Really takes place at some point after the death of Calvin (Matteo Scammell), a photographer who has left behind an unfinished catalog of work after his sudden demise. His mother visits the former loft he shared with his Girlfriend (these characters don't have names). Also a photographer, the Girlfriend sits the Mother down for a photo shoot, and the two avoid talking about anything of substance for the first 40 minutes of the play until mom bursts out "You didn't love him correctly!"
Rather than follow such an outburst with a deeper look into the past, the talk sprawls onward for 30 more minutes to muse on artistic legacy, comparative talent among artists, finding one's place in the world, and growing old. Boykin fills her monologues with great charm and expressiveness, albeit to deliver stories that teeter on the edge of boredom (about a telemarketer's call, the pills she takes, etc.). Johnson's few lines express both sadness and hope, the kind felt by the recently bereaved as they linger on a death that divides the remainder of life into before and after.
By itself, a photo shoot could offer an exciting premise. Patrick Marber's Closer uses it to seduce and entrance the audience. But for the 70 minutes of Drury's play, this device — which could peel back layers as it ramps up intimacy — offers no inroads for personal attachment, no reason to care, and little else but boring exposition. The flashbacks with Scammell prop him up as little more than a cutout of a successful if spoiled artist, bossing around the women in his life. Even Thom Weaver's blindingly white set alienates, and Chris Sannino's sound design agitates with quiet, low electronic tones that underscore scenes with a drone or screech.

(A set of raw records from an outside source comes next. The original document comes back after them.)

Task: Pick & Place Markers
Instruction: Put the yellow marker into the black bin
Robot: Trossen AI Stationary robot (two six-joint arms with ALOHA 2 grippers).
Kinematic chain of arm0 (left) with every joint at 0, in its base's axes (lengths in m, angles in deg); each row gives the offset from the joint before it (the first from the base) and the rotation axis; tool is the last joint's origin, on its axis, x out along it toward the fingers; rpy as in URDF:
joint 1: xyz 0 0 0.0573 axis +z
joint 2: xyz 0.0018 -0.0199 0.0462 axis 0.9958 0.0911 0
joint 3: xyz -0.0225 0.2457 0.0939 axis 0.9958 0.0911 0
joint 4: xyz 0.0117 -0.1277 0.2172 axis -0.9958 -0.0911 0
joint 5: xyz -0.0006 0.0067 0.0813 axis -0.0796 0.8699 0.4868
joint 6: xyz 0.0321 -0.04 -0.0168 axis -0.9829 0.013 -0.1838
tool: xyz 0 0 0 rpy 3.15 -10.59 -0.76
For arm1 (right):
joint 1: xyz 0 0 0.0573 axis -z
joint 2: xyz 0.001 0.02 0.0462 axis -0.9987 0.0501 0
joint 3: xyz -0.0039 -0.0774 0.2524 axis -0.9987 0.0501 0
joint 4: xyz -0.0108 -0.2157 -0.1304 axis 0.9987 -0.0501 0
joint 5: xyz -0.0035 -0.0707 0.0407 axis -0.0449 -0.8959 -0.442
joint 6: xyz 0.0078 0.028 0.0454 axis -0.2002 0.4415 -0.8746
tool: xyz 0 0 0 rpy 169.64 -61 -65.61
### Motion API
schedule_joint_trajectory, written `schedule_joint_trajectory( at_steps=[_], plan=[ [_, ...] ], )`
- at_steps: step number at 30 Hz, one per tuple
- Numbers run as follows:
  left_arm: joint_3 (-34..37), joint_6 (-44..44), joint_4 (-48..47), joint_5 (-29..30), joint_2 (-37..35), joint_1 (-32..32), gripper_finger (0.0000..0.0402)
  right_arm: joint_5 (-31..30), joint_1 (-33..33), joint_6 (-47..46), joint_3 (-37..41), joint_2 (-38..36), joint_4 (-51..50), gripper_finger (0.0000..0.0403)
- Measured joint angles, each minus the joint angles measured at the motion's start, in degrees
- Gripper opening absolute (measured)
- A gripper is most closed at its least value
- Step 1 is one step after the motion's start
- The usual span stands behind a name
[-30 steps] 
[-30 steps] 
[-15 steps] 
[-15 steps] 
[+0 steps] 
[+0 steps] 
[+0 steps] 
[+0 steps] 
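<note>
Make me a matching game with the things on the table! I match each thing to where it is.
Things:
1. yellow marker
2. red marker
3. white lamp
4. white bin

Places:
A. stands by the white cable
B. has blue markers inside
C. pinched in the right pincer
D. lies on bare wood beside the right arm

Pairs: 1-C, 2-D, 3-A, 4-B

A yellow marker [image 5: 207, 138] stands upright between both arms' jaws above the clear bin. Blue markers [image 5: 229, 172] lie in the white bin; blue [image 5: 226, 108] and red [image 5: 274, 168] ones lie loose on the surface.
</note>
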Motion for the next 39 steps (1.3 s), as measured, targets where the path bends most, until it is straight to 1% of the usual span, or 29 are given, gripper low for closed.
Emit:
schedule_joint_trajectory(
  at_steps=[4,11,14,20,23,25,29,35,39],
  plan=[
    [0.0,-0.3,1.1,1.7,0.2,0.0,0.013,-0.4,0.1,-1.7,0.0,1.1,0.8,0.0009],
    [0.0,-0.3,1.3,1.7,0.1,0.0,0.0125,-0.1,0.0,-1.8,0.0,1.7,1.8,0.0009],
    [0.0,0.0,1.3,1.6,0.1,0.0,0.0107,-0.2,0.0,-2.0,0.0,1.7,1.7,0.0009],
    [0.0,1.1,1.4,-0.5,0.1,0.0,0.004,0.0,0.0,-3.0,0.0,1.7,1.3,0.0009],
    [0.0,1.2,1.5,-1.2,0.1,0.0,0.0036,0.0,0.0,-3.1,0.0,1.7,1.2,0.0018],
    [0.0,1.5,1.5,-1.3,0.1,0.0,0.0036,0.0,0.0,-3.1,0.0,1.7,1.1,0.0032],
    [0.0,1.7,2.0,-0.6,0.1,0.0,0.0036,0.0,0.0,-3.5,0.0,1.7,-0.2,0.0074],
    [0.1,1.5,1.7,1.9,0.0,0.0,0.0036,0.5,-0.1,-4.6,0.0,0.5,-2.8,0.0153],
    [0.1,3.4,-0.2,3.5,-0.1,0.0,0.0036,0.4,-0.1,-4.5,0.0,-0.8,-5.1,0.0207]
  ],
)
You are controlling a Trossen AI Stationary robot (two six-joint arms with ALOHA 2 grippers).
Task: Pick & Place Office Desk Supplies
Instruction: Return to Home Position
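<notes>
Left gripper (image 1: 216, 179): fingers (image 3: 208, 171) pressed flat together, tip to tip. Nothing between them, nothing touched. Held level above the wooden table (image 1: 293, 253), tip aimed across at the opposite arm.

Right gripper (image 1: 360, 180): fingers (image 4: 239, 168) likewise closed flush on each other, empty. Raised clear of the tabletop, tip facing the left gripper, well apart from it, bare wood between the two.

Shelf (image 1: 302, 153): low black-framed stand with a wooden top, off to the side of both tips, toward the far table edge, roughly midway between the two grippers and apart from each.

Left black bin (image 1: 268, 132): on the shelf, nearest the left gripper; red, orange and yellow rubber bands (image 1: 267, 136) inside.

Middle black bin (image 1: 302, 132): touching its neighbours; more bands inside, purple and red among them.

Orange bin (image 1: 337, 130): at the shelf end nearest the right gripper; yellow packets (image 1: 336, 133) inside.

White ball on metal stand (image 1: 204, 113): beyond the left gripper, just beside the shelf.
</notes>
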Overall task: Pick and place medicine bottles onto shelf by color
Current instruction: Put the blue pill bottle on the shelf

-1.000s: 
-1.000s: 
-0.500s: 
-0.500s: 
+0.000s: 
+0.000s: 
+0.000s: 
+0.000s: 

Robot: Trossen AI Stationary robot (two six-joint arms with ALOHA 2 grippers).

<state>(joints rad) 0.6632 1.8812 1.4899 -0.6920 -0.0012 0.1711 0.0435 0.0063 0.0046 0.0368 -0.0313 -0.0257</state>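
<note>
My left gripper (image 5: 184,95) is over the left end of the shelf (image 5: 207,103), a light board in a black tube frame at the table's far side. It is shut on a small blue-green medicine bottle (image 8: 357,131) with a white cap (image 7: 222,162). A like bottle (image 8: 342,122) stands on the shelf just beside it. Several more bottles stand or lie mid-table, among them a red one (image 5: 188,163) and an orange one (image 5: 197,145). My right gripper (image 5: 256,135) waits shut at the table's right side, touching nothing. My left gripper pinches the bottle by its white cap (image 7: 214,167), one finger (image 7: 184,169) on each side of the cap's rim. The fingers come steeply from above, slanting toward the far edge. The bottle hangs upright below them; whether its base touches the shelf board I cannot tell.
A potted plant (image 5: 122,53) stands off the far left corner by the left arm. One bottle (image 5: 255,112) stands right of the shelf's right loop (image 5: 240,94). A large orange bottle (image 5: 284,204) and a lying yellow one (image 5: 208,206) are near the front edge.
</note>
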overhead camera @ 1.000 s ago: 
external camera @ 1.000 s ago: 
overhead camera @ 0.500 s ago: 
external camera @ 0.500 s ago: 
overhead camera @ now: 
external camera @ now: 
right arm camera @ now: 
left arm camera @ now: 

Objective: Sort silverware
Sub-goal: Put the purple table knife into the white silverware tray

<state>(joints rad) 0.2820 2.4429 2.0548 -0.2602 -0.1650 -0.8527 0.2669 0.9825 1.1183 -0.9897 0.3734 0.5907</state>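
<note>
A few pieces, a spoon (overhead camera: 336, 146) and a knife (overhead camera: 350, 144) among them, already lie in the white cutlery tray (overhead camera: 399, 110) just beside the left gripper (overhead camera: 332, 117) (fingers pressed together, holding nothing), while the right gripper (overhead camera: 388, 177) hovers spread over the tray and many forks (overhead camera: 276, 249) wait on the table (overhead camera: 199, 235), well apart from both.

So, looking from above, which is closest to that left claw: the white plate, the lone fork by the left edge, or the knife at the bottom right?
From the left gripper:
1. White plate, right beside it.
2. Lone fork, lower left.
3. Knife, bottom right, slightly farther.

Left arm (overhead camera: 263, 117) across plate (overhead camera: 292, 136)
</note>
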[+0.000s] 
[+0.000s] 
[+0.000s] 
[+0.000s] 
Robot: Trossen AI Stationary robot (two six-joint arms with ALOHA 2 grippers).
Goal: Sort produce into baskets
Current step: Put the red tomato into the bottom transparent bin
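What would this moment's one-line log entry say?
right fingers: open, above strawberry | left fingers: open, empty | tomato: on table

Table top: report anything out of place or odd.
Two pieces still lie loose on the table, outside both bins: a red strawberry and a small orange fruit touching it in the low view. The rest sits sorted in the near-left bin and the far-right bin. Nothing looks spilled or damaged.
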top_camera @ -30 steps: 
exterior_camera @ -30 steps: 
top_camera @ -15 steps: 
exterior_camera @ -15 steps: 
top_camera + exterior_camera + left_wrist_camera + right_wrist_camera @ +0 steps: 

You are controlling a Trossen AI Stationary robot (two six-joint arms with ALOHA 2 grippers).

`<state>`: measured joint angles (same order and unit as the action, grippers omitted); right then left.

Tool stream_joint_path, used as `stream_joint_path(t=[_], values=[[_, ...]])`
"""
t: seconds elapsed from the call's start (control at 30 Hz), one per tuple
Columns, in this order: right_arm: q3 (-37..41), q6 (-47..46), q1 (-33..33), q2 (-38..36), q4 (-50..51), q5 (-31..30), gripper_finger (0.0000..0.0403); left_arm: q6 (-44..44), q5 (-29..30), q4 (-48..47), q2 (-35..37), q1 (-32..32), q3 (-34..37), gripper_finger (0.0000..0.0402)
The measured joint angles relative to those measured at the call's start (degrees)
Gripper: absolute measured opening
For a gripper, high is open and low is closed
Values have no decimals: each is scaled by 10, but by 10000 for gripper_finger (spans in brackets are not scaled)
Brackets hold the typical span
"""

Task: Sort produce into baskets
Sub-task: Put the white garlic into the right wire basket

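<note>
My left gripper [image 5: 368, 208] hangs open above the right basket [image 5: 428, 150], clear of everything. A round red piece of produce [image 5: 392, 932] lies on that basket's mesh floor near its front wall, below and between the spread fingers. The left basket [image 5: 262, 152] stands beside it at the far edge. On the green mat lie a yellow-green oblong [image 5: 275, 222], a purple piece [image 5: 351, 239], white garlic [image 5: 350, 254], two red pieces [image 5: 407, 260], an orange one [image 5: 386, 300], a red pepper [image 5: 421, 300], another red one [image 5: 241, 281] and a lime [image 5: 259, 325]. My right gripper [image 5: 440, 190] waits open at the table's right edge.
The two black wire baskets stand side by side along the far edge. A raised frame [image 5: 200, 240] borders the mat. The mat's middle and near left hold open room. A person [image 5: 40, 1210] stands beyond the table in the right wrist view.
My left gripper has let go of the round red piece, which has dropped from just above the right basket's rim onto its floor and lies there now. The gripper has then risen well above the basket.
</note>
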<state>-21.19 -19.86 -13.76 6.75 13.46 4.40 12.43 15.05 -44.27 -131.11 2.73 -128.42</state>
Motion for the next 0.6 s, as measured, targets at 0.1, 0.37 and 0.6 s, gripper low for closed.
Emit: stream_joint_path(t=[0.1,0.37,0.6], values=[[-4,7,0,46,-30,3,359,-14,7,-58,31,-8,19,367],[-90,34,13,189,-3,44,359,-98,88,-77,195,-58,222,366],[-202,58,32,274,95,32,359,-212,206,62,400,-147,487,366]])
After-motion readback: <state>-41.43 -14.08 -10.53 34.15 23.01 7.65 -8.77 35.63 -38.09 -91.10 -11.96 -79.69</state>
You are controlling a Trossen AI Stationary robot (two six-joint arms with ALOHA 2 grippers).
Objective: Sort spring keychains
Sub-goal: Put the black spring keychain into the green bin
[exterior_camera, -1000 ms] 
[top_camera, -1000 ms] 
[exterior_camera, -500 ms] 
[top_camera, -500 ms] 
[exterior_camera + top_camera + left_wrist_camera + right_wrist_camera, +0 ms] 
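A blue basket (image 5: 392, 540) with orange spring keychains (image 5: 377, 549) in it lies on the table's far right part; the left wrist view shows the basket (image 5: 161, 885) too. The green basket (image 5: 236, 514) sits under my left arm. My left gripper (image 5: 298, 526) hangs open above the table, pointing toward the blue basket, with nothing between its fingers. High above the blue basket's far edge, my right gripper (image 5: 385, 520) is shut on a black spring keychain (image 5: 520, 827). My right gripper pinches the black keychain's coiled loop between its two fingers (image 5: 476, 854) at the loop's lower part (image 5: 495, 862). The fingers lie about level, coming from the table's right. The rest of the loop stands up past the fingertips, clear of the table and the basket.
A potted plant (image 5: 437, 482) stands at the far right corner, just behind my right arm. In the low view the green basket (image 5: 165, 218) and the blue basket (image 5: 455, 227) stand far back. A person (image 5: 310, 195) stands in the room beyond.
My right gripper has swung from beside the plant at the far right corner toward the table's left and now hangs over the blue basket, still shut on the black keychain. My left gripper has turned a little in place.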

Brenna Geffers' direction skillfully navigates the overlap of past and present, but can do little to import excitement or value. In front and behind me, I heard yawns and that uncomfortable squishing of fabric on seats trying to conceal restlessness. I can only wonder what the season sponsors, perched in the front row, made of the effort their money endowed. Or if their thoughts drifted, like the slow run of water, to any concern that with more immediacy or interest, genuinely affected them.